• [PROBLEM REQUIREMENTS]: Return exactly, please, the line that contains "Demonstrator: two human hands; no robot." and every line after it through the end of the material that follows, leaving pictures aside.
== DATA SHOWN
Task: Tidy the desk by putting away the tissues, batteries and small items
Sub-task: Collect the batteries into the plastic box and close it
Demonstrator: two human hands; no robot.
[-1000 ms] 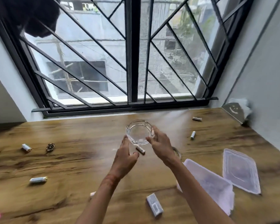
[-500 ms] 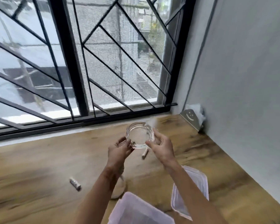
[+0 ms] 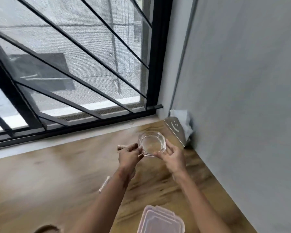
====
• [PROBLEM SOLUTION]:
Demonstrator: two human hands; no robot.
[-1000 ms] 
[-500 ms] 
[+0 ms] 

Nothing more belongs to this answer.